╔══

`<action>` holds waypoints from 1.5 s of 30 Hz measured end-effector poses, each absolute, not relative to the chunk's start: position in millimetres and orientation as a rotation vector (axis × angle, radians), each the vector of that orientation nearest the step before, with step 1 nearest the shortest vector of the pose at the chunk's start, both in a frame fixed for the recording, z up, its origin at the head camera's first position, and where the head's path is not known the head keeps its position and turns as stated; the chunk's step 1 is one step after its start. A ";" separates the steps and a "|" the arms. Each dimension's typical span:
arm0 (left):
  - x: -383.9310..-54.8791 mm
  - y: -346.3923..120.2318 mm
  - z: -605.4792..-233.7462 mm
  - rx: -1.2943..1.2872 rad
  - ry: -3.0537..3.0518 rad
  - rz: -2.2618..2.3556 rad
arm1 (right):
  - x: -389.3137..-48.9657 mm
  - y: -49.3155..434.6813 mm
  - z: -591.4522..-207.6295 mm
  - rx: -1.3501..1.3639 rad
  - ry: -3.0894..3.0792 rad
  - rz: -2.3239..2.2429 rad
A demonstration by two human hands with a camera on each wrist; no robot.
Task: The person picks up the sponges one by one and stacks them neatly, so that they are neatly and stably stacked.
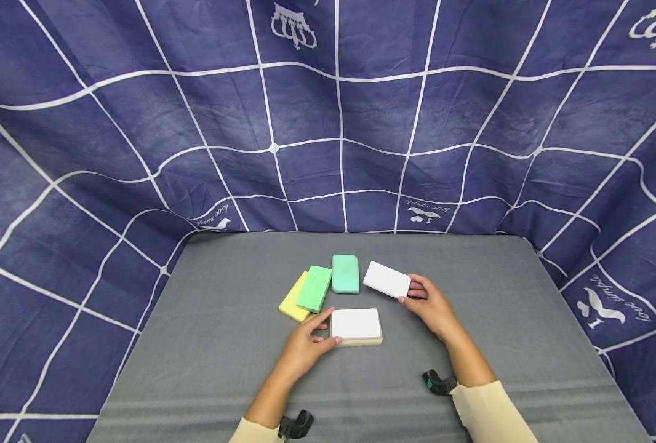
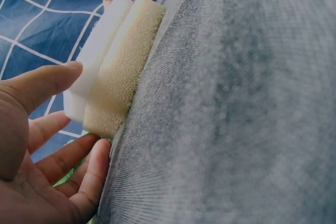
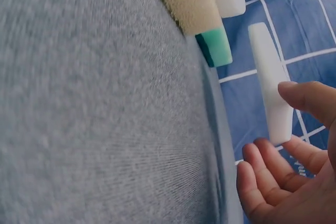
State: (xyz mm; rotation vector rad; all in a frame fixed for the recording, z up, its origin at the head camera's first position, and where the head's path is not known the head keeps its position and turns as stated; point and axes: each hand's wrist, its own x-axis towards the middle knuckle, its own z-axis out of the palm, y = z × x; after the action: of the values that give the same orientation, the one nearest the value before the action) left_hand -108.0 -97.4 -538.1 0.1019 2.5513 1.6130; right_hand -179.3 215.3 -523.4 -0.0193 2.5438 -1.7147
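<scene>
Slip seems likeliest at the right hand (image 1: 429, 307), pinching one end of a raised white rectangular foam block (image 1: 386, 280), whose free end could tip; left hand (image 1: 301, 346) pinches the near end of a second white block (image 1: 356, 323) atop a porous beige sponge (image 1: 361, 343), which sideways pressure could unseat. Count: two white blocks, one beige sponge; beyond the left grip, one flat yellow sponge (image 1: 292, 303), one flat green sponge (image 1: 314, 289), one rounded teal sponge (image 1: 346, 274).

Beige sponge (image 3: 188, 1) is cropped (above); yellow block (image 1: 293, 302) partly hidden.
</scene>
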 end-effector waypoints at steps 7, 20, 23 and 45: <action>-107.9 -97.8 -538.5 0.109 2.554 1.614 | -170.8 210.0 -519.0 -0.157 2.555 -1.753; -107.8 -97.2 -539.0 0.116 2.552 1.621 | -157.2 203.6 -516.3 -0.260 2.567 -1.748; -108.0 -97.3 -538.7 0.112 2.542 1.627 | -154.1 201.3 -516.5 -0.268 2.553 -1.742; -107.1 -96.1 -539.1 0.110 2.551 1.619 | -142.1 187.5 -518.7 -0.479 2.508 -1.701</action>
State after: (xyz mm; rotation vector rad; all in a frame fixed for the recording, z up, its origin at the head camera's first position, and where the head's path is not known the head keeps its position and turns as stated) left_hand -107.1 -96.1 -539.1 0.1105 2.5512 1.6189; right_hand -142.1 187.5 -518.7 -0.4788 2.5080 -1.7005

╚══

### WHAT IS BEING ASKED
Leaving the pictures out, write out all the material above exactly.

### THE COMPLETED TASK
`<action>` holds waypoints from 1.5 s of 30 Hz measured end-effector poses, each absolute, not relative to the chunk's start: position in millimetres and orientation as a rotation vector (axis × angle, radians), each the vector of that orientation nearest the step before, with step 1 nearest the shortest vector of the pose at the chunk's start, both in a frame fixed for the recording, z up, its origin at the head camera's first position, and where the head's path is not known the head keeps its position and turns as stated; the chunk's step 1 is one step after its start. A ";" separates the steps and a "|" the arms. Each dimension's typical span:
arm0 (left):
  - x: -383.9310..-54.8791 mm
  - y: -346.3923..120.2318 mm
  - z: -605.4792..-233.7462 mm
  - rx: -1.2943..1.2872 rad
  - ry: -3.0537..3.0518 rad
  - rz: -2.2618..2.3556 rad
arm1 (right):
  - x: -389.3137..-48.9657 mm
  - y: -49.3155..434.6813 mm
  - z: -591.4522..-207.6295 mm
  - rx: -1.3501..1.3639 rad
  - ry: -3.0894..3.0792 rad
  - rz: -2.3239..2.2429 rad
A demonstration by two human hands with a camera on each wrist; no robot.
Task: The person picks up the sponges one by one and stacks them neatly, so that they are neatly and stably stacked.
State: (xyz mm; rotation vector rad; all in a frame fixed for the recording, z up, its origin at the head camera's first position, and where the head's path is not known the head keeps its position and turns as stated; point and axes: each hand's wrist, its own x-axis towards the middle knuckle, its own z-axis out of the palm, y = z × x; after the action: of the values that give the same orientation, the one nearest the value before the action) left_hand -108.0 -97.4 -538.1 0.1019 2.5513 1.6130; right_hand -179.3 215.3 -523.4 -0.0193 2.5438 -1.7147
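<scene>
Slip seems likeliest at the right hand (image 1: 429, 307), pinching one end of a raised white rectangular foam block (image 1: 386, 280), whose free end could tip; left hand (image 1: 301, 346) pinches the near end of a second white block (image 1: 356, 323) atop a porous beige sponge (image 1: 361, 343), which sideways pressure could unseat. Count: two white blocks, one beige sponge; beyond the left grip, one flat yellow sponge (image 1: 292, 303), one flat green sponge (image 1: 314, 289), one rounded teal sponge (image 1: 346, 274).

Beige sponge (image 3: 188, 1) is cropped (above); yellow block (image 1: 293, 302) partly hidden.
</scene>
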 end-effector waypoints at steps 7, 20, 23 and 45: <action>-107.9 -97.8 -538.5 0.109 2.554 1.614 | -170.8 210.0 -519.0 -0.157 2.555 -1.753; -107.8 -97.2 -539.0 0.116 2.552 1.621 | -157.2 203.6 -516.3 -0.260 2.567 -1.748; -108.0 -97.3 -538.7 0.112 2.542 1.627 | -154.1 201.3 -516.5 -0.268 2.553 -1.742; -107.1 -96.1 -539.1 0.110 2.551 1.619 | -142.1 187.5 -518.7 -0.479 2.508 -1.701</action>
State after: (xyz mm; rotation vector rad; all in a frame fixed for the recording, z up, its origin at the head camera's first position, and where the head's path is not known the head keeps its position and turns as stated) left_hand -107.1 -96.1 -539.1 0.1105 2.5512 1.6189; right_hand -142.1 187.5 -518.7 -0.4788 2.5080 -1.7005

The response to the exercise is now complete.